In [14]:
import graphsage_calculate_embeddings
import test_embeddings
from torch_geometric.datasets import Planetoid
import torch.nn.functional as F
import torch

# Read in data

In [15]:
dataset = Planetoid(root='/tmp/Cora', name='Cora')
data = dataset[0]

In [17]:
learning_rates = [0.00002, 0.0001, 0.001] # variable to change/play around with for experiments --> 0.0001
aggregators = ['MeanAggregation'] # variable to change/play around with for experiments
directed_graph = True

# FIXED PARAMS 
epochs = 10
dropout_rate = 0.4
normalization = True 
activation_function = F.relu
bias = True
batch_size =  512
neighborhood_1 = 25
neighborhood_2 = 10
embedding_dimension = 128
hidden_layer = 512
project = True # layer applies a linear transformation followed by an activation function before aggreagation, as described in EQ. 3 of paper 

# Hyperparameters

In [24]:
learning_rate = 0.0001 # variable to change/play around with for experiments --> 0.0001
aggregator = 'map' # variable to change/play around with for experiments [mean, ]
directed_graph = False

# FIXED PARAMS 
epochs = 10
dropout_rate = 0.4
normalization = True 
activation_function = F.relu
bias = True
batch_size =  512
neighborhood_1 = 25
neighborhood_2 = 10
embedding_dimension = 128
hidden_layer = 512
project = True # layer applies a linear transformation followed by an activation function before aggreagation, as described in EQ. 3 of paper 

# Obtain embedding matrix

In [10]:
number_features, number_nodes = data.num_features, data.x.shape[0]
data = data.sort(sort_by_row=False)

In [None]:
embedding_matrix = graphsage_calculate_embeddings.compute_embedding_matrix(
    data = data,
    number_features = number_features,
    number_nodes = number_nodes,
    batch_size = batch_size,
    hidden_layer = hidden_layer, 
    epochs = epochs, 
    neighborhood_1 = neighborhood_1,
    neighborhood_2 = neighborhood_2,
    embedding_dimension = embedding_dimension,
    learning_rate = learning_rate,
    dropout_rate = dropout_rate,
    activation_function = activation_function,
    aggregator = aggregator,
    activation_before_normalization = True, 
    bias= True,
    normalize = normalization, 
    project = project
)


# Save embedding matrix

In [None]:
torch.save(embedding_matrix, 'embeddings/cora_small.pt')

In [None]:
# How to load it again: 
embedding_matrix = torch.load('embeddings/cora_small.pt')

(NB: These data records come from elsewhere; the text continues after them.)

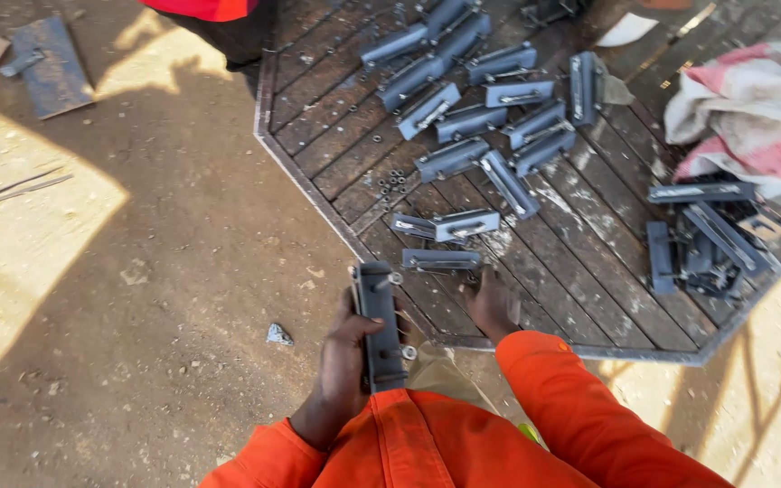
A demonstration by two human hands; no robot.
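Observation:
My left hand [341,361] grips a grey metal channel bracket [380,321] with bolts, held upright near the edge of the slatted metal table [589,271]. My right hand [492,305] rests on the table surface just below another grey bracket [441,260]; what its fingers hold cannot be made out. Both arms wear orange sleeves. Several more grey brackets [467,117] lie scattered across the table's middle and far side, and a second heap of brackets [707,235] sits at the right.
A pile of small nuts [392,183] lies on the slats. A red and white cloth [752,108] sits at the table's right. Dirt floor [137,271] to the left holds a metal plate [47,63] and thin rods [24,185]. Another person in red [210,14] stands at the top.

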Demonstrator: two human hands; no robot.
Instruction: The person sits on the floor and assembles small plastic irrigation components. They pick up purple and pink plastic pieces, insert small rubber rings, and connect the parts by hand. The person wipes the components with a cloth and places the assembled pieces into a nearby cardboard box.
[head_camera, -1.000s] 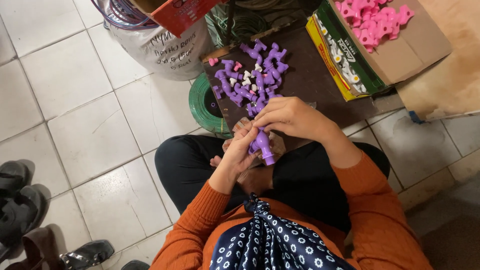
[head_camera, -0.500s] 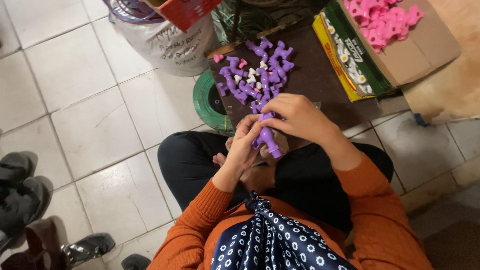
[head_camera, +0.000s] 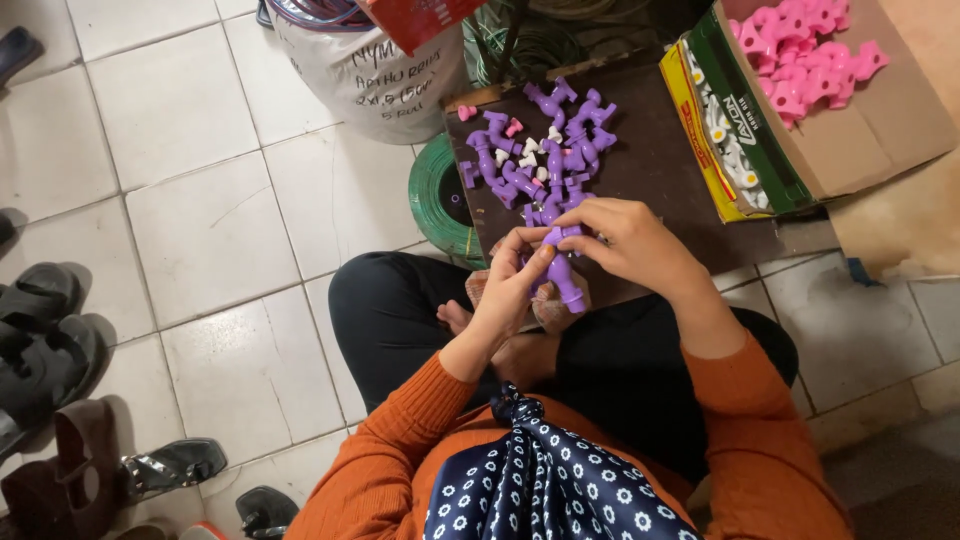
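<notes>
In the head view, looking straight down, a person in an orange knitted top and a dark blue dotted scarf sits cross-legged on a pale tiled floor (head_camera: 190, 210). Both hands meet just above the lap, at the near edge of a dark brown board (head_camera: 670, 170).

The left hand (head_camera: 515, 285) comes up from below, its fingers curled and its fingertips pinching the upper end of a purple plastic tap (head_camera: 562, 275). The right hand (head_camera: 625, 240) comes in from the right, its fingers bent over the same top end, closing on it from above. The tap lies between the two hands, its body pointing down and slightly right toward the lap, its lower flared end free below the fingers.

Just beyond the hands, on the board, lies a heap of purple taps (head_camera: 545, 155) with a few small white and pink pieces mixed in. To the right of the board stands an open cardboard box (head_camera: 880, 120) holding pink taps (head_camera: 805, 50), with a yellow and green carton (head_camera: 720, 130) leaning against its left side. A green coil of wire (head_camera: 430, 200) shows under the board's left edge, and a white sack (head_camera: 350, 80) stands behind it. Dark shoes (head_camera: 50, 330) lie at the left of the floor.
</notes>
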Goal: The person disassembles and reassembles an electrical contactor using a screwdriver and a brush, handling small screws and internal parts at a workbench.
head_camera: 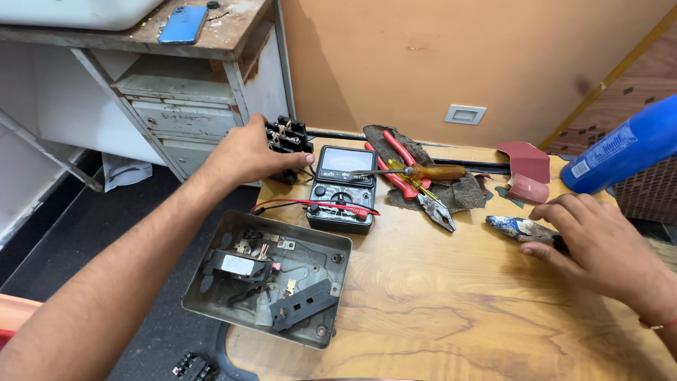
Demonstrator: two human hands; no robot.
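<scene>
My left hand (248, 154) reaches to the table's far left corner and grips a black electrical block with metal terminals (288, 135). My right hand (596, 236) lies flat on the wooden table (451, 303), its fingers over the dark end of a paint-stained tool handle (518, 227). Between the hands sits a black analog multimeter (343, 189) with a red lead across it. An open grey metal switch box (271, 279) holding loose black and copper parts rests at the table's front left.
Red-handled pliers (416, 187) and an amber-handled screwdriver (423, 172) lie on a dark rag. Sandpaper pieces (525, 173) sit at the back right under a blue can (624, 148). A worn grey desk with a blue phone (183, 25) stands left.
</scene>
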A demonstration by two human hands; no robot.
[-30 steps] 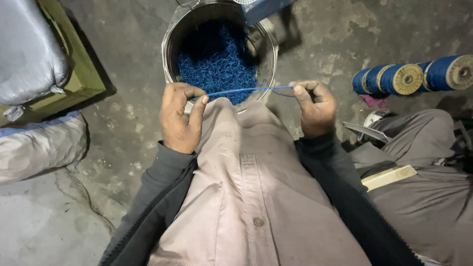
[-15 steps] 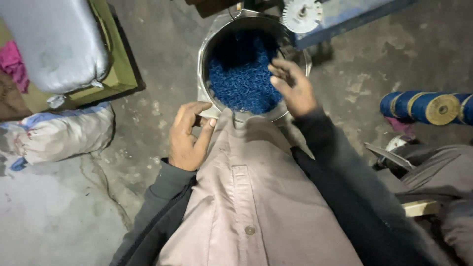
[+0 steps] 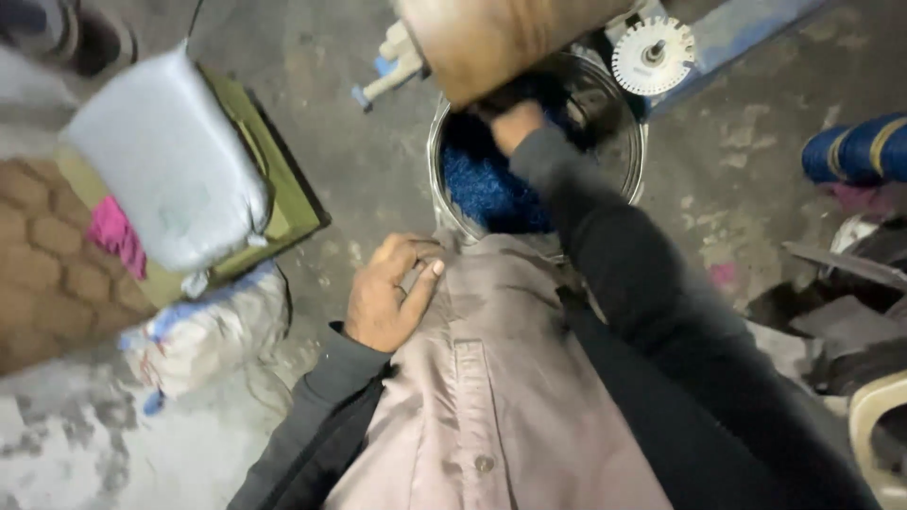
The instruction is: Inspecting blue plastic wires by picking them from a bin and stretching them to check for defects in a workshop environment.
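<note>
- Since 0.5 s ago, right hand (image 3: 515, 123) has reached deeper across the round metal bucket (image 3: 631, 161) of blue material (image 3: 482, 184); its fingers are hidden, grip unclear.
- Left hand (image 3: 387, 293), fingers curled together, presses the pinkish-grey shirt (image 3: 501, 378).
- Bucket stands upright, mouth upward, ahead of the person.

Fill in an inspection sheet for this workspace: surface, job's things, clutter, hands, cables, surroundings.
Surface: rough grey concrete floor.
Job's things: round metal bucket holding blue material.
Clutter: grey sack on a green board; blue spools; white toothed disc.
Hands: left hand rests on the shirt; right hand reaches into the bucket, grip hidden.
Cables: nothing seen.
Surroundings: brown rounded object above the bucket.
</note>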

# Evaluate node classification 

In [7]:
acc, f1_macro, f1_micro = test_embeddings.test_node_classification_one_class(embedding_matrix, data.y)

In [8]:
print(f"Accuracy: {acc*100:.4f}, F1_macro: {f1_macro*100:.4f}, F1_micro: {f1_micro*100:.4f}")


Accuracy: 81.4631, F1_macro: 79.1748, F1_micro: 81.4631


# Evaluate link prediction

In [9]:
# Transform embedding matrix into numpy 
embedding_detached = embedding_matrix.detach()
embedding_np = embedding_detached.numpy()

# Obtain edges and non existing edges as lists 
edges, non_edges = test_embeddings.get_edges_and_non_edges_as_lists(data, directed_graph)

In [11]:
roc_auc = test_embeddings.test_link_prediction_k_fold_validation(embedding_matrix, edges, non_edges)


iteration done


In [12]:
print("ROC AUC Score:", roc_auc*100)


ROC AUC Score: 97.26912787390232